“Didn’t trust me to see to matters, Swindler?” Sir David asked.
“No offense, sir, but I learned long ago to never let an opportunity pass for gaining what I wanted.”
“No offense taken, Swindler. Now, what’s your plan for dealing with the lords?”
“They make a lovely couple, don’t you think?” Emma asked.
She and Swindler were strolling in Hyde Park, following only a short distance behind Eleanor and Sir David. During the past week, Emma had begun to gain weight, and she’d lost the dark circles beneath her eyes. She looked calm, content, almost happy.
“Sir David is a good man,” Swindler said. He hadn’t quite gotten accustomed to the idea that Sir David had an interest in Eleanor, yet it appeared his superior was quite smitten.
“He told Eleanor that we wouldn’t be arrested.”
“There’s no reason. As we see it, and will testify, Rockberry murdered his brother. The fact that Eleanor stabbed him first is incidental.” He could feel her gaze on him, but he stared ahead, not wanting her to see anything in his eyes that might indicate compromises had been made.
“I suppose then that we can return to the cottage at any time.”
The thought caused a profound emptiness to sweep through him. During the past week, he’d visited with her every afternoon and had dined with her twice at Frannie’s. He couldn’t deny that their reasons for being with each other in the beginning had not been pure—they’d both been guilty of deception. But neither could he deny that he cared deeply for Emma. That in spite of his reason for pursuing her, her reason for allowing herself to be caught, something very precious existed between them.
“I’m certain that Frannie would be pleased to give both you and Eleanor a Season if you wish it,” he said, part of him hoping she’d accept so she would be in London longer and he might have the opportunity to see her again; part of him hoping she had no desire to be courted.
“I don’t wish to have a Season,” she said quietly. “I don’t think any ball could ever compare to the last one I attended.”
He stopped walking. So did she. She was looking at him now, her blue eyes locked onto his.
“I will never be a man of wealth and means, Emma. I make a respectable income. Claybourne and Dodger both offered me the opportunity to go into business ventures with them, but the risk was too high. I could have ended up with nothing. They are wealthy beyond imagining and I have enough to keep me content.”
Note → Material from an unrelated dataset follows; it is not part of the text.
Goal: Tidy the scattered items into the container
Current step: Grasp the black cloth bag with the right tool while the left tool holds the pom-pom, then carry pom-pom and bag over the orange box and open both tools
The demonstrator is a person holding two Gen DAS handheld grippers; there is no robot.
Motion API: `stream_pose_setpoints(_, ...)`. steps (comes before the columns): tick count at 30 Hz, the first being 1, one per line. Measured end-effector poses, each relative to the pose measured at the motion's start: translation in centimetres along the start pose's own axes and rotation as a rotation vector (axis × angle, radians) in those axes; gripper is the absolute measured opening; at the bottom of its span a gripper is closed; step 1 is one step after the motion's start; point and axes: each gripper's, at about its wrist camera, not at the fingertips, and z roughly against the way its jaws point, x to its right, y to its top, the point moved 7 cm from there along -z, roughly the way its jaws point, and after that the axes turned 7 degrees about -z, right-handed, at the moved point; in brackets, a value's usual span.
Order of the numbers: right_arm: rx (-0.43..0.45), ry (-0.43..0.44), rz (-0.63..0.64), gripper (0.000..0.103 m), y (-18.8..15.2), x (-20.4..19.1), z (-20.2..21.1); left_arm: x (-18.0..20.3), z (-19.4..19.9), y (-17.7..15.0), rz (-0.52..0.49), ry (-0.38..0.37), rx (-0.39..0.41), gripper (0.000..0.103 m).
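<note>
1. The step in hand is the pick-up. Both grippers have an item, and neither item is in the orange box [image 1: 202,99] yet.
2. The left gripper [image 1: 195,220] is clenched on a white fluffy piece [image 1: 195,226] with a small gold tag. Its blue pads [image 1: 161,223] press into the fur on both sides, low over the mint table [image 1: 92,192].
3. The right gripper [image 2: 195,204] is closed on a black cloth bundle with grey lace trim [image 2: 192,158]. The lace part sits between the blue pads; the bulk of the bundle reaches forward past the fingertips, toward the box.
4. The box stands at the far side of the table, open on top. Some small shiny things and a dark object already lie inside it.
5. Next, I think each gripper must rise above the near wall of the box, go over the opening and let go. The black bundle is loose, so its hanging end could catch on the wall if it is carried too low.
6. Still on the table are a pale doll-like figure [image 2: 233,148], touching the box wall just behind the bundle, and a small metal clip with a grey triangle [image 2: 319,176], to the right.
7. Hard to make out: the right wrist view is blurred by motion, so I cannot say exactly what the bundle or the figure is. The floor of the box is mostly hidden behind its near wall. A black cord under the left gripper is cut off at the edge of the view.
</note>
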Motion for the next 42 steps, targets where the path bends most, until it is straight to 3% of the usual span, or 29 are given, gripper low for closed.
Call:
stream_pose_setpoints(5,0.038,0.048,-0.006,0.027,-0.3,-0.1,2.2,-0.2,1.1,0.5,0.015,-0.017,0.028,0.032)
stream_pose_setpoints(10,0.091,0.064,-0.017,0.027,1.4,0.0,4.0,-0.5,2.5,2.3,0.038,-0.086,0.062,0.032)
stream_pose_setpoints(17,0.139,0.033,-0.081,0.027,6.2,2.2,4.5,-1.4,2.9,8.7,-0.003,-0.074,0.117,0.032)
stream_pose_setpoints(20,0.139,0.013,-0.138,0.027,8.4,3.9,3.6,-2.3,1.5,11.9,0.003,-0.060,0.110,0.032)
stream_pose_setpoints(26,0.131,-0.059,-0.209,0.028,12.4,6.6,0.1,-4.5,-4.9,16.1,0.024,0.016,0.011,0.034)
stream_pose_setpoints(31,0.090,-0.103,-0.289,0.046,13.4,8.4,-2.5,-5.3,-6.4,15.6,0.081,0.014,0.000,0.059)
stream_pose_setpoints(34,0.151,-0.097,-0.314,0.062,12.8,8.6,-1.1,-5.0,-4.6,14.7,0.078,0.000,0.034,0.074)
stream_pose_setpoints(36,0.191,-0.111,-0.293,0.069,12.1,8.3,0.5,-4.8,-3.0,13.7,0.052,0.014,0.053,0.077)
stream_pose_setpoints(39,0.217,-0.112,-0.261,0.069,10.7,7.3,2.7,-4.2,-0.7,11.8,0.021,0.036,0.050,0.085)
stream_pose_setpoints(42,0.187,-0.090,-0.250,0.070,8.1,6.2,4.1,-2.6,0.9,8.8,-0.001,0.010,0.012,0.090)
“I don’t care about money,” she said.
“It is quite possible that I will be knighted. It has been mentioned, but—”
“I don’t give a fig about rank.”
Good God, the woman was impossible to please. What did she want? What could he offer her?
“Emma—”
She stepped nearer to him. “You once told me I owned your heart.”
“You do.”
“Are you going to allow me to leave, then? To return to my cottage by the sea?”
“I want you to be happy.”
“Then ask me to marry you.”
It was a beautiful day in the spring in the village near the small cottage by the sea. They said that the sky had never been as blue, the breeze as gentle. Everyone who lived in the village or nearby, sat in the church, quivering with excitement and anticipation. Their small community had never had such a gathering of prominent persons.
The Duke and Duchess of Greystone, the Earl and Countess of Claybourne. In addition, there was a man who held no title, but everyone knew by the way Jack Dodger dressed and held himself that he was a man of immense wealth. At his side was a lady who was obviously nobility. It was rumored that the last newcomer, Dr. William Graves, was a personal physician to the queen herself.
All the whisperings about the illustrious guests settled into silence when the brides strolled side by side down the aisle. No father accompanied them, no ladies waited on them. The sisters were as they’d been throughout their lives: the truest of friends. But where they’d once needed no more than each other, now they needed—wanted—the two men who waited for them at the altar.
While Eleanor took her place beside Sir David, Emma smiled warmly and took the arm that Sir James offered her. She could scarcely believe that this wonderful gentleman was going to marry her.
As the vicar began talking about love, she barely listened because there was nothing he could say that she didn’t already know, nothing he could describe that was more wonderful than what she saw reflected in James’s eyes.
Within the green depths was the truest of adoration and pride. This man wanted her as his wife forever. And she wanted him as her husband. She never wanted to look away from him, never wanted to be without him. He stood so tall and handsome, so confident and sure. A boy with regrets who had grown into a man determined to atone for childish mistakes, a man who accepted her as she was, flaws and all.
Against his waistcoat, she could see the gold chain attached to the watch that he’d tucked into his pocket. It had been her wedding gift to him. On the back she’d had inscribed, NO
GREATER LOVE.
“To honor your father,” she’d told him. “Because of his sacrifice, I have you.”
Tears had welled in James’s eyes. He’d not spoken—she thought because his throat had tightened with emotion. But he had closed his strong fingers around it. And now he wore it for the first time—as she became his wife.
Emma listened as Eleanor and Sir David exchanged vows. She and Eleanor would be living in London, in residences not too far from each other. Emma wasn’t certain how James and Sir David had managed it, but she was beginning to realize that there was nothing James couldn’t accomplish if he thought it was the way things should be.